During the first 18 months of the pandemic, over four million Americans retired, that’s two million more than were expected to do so. Many who stopped working because of COVID-19 simply didn’t return to work for a variety of reasons. They thought of themselves as retired.
“Retirees” Returning to Work
But the rush to retirement seems to be changing according to more recent data. Consider these headlines:
“Against expectations, COVID-19 retirees are returning to work,” The Economist, 9/15/2022.
“Millions retired early during the pandemic. Many are now returning to work, new data shows.” The Washington Post, 5/6/2022.

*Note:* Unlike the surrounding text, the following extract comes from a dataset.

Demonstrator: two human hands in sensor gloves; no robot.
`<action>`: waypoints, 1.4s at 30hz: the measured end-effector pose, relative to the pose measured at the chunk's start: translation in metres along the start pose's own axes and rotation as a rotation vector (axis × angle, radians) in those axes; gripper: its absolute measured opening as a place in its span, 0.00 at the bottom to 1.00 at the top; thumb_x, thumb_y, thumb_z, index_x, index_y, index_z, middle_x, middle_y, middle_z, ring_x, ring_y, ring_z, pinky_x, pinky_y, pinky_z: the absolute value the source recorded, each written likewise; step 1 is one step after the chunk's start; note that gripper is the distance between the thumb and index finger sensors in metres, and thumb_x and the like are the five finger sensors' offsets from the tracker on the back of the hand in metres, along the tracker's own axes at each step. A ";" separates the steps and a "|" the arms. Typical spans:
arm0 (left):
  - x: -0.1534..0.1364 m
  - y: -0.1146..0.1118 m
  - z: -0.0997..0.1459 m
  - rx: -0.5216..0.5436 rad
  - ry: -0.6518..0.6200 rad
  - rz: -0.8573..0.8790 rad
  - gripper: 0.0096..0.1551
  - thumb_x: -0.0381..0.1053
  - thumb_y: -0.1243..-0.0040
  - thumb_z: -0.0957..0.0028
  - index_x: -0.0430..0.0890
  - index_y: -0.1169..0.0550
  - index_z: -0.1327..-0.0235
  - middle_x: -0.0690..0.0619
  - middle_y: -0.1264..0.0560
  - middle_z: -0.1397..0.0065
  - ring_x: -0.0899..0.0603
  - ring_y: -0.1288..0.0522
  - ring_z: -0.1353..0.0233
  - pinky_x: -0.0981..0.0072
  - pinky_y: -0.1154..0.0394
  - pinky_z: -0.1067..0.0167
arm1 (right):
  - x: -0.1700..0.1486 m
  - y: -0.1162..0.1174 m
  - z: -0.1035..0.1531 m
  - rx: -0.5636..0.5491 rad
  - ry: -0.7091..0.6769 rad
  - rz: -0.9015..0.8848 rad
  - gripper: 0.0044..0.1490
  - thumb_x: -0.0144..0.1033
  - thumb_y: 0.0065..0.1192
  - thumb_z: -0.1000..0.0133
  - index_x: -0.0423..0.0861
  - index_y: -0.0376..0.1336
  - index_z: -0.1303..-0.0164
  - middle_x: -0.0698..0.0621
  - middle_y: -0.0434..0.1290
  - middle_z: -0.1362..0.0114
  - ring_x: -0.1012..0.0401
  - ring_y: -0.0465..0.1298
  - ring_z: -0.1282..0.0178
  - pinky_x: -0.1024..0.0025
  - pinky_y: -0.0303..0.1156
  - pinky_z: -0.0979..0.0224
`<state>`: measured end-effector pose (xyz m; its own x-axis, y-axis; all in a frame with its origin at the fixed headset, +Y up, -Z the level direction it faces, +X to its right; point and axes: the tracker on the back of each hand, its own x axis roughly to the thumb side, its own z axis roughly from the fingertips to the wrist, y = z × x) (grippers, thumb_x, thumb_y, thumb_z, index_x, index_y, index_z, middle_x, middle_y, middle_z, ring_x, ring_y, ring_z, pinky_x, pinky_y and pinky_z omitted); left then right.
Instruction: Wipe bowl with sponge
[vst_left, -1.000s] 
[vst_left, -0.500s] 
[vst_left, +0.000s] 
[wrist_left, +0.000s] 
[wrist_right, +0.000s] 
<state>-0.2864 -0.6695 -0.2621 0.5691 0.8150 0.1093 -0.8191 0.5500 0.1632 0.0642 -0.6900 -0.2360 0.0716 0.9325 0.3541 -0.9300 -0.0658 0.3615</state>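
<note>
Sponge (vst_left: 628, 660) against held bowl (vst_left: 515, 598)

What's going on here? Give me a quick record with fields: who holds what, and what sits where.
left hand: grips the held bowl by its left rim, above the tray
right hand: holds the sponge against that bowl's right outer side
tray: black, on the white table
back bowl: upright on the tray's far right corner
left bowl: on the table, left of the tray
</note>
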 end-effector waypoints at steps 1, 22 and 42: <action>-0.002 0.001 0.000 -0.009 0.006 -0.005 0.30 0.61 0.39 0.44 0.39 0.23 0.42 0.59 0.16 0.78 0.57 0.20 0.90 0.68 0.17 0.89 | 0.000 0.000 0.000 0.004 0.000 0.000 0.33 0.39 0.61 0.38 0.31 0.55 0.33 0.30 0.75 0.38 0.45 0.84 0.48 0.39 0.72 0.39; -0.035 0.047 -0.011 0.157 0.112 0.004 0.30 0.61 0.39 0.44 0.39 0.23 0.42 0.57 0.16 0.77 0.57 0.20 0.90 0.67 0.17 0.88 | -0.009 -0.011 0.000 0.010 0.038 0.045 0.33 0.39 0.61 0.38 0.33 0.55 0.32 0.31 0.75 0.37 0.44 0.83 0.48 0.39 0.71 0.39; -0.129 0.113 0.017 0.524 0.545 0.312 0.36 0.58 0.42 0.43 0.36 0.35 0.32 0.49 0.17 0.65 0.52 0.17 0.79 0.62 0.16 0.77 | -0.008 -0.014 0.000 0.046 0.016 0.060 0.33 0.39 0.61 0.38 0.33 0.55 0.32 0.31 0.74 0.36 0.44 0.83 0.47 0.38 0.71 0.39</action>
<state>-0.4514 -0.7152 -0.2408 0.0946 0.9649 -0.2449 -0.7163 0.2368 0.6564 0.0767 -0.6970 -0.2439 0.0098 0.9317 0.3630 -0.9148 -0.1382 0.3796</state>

WaPo writer Abha Bhattarai reports, “An estimated 1.5 million retirees have reentered the U.S. labor market over the past year, according to an analysis of Labor Department data by Nick Bunker, an economist at Indeed. That means the economy has made up most of the extra losses of retirees since February 2020, a Washington Post analysis shows.” If COVID-19 accelerated the rate of retirement for a season, it seems that this acceleration has now been reversed.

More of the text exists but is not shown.